Activity> As you reproduce every line below, keep it exactly as written and leave out the images.
• • • • • • •
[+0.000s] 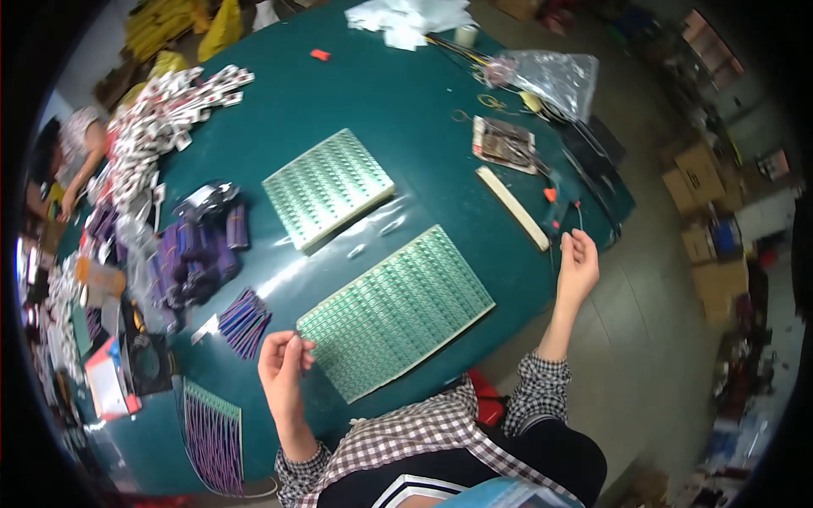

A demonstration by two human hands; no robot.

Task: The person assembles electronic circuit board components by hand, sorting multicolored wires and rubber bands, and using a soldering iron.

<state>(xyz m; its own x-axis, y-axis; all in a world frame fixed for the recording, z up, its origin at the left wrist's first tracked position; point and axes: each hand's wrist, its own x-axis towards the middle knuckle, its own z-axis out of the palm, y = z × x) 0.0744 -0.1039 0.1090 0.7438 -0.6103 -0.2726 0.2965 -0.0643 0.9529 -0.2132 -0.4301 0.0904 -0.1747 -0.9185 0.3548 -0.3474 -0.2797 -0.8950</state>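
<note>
Left hand (pixel 284 360) is pinching the near-left corner of the front green sheet (pixel 396 310), fingers closed on its edge; the sheet is lying flat on the dark green worktop (pixel 398 102), running diagonally toward the near edge. Right hand (pixel 577 264) is hovering off the worktop's right edge, fingertips drawn together, possibly on something thin; I cannot tell what, if anything, it is holding. A second green sheet (pixel 328 186) is lying just behind the first, apart from it, with clear film (pixel 373 230) between them. Judgement: the sheet looks thin and flexible, so a corner pinch alone is risking a bend; supporting a second edge before lifting would be sounder. Purple bundles (pixel 246 322) are sitting near the left hand, and a pale wooden strip (pixel 512 207) is lying near the right edge. Open room is lying mainly across the centre and far worktop; the near edge is close under the sheet.
</note>
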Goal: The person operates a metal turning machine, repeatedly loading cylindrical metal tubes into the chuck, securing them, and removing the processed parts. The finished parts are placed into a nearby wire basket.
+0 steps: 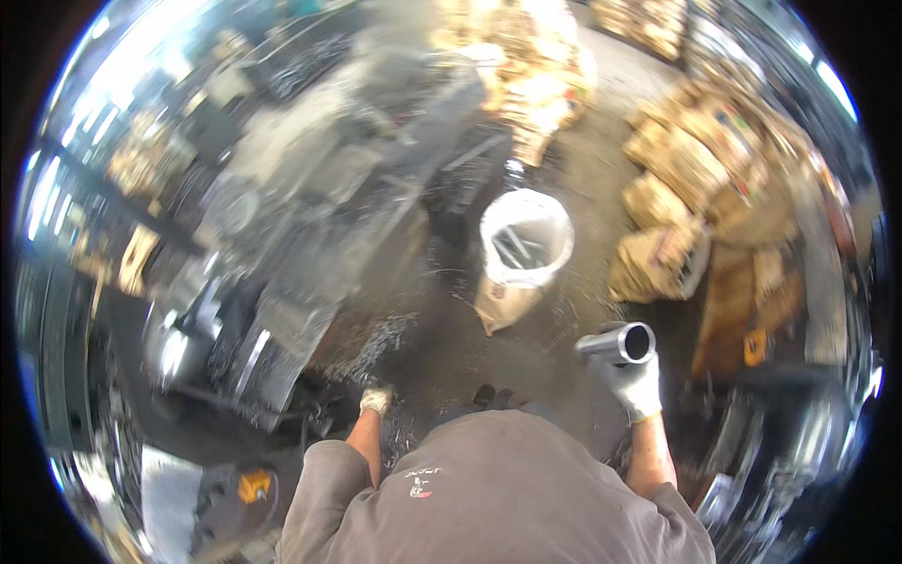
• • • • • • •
Answer>
[+0.000s] 

A demonstration by two human hands; no robot.

Task: The person assembles electronic circuit board components by hand, sorting multicolored wires and rubber bands, and using a soldering iron.

<state>(xyz m; its own x-axis, y-axis; all in a world frame fixed for the recording, z up, its origin at the left wrist's first tracked position; point and axes: each hand's wrist, its own x-axis towards the middle knuckle, its own z-axis out of the palm, y = z × x) 0.0744 -0.1039 0.1090 0.7438 -0.6103 -0.2726 0.2965 -0.0643 0.9529 -0.2132 -0.4301 0.0904 -0.1747 -0.9185 0.3548 -0.3474 -0.2797 -0.8950</state>
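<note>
Left hand (pixel 284 360) is pinching the near-left corner of the front green sheet (pixel 396 310), fingers closed on its edge; the sheet is lying flat on the dark green worktop (pixel 398 102), running diagonally toward the near edge. Right hand (pixel 577 264) is hovering off the worktop's right edge, fingertips drawn together, possibly on something thin; I cannot tell what, if anything, it is holding. A second green sheet (pixel 328 186) is lying just behind the first, apart from it, with clear film (pixel 373 230) between them. Judgement: the sheet looks thin and flexible, so a corner pinch alone is risking a bend; supporting a second edge before lifting would be sounder. Purple bundles (pixel 246 322) are sitting near the left hand, and a pale wooden strip (pixel 512 207) is lying near the right edge. Open room is lying mainly across the centre and far worktop; the near edge is close under the sheet.
</note>
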Goal: The person operates a metal turning machine, repeatedly loading cylindrical metal tubes into the chuck, securing them, and removing the processed parts. The finished parts are placed into a nearby wire basket.
+0 steps: 

The exercise is fully answered.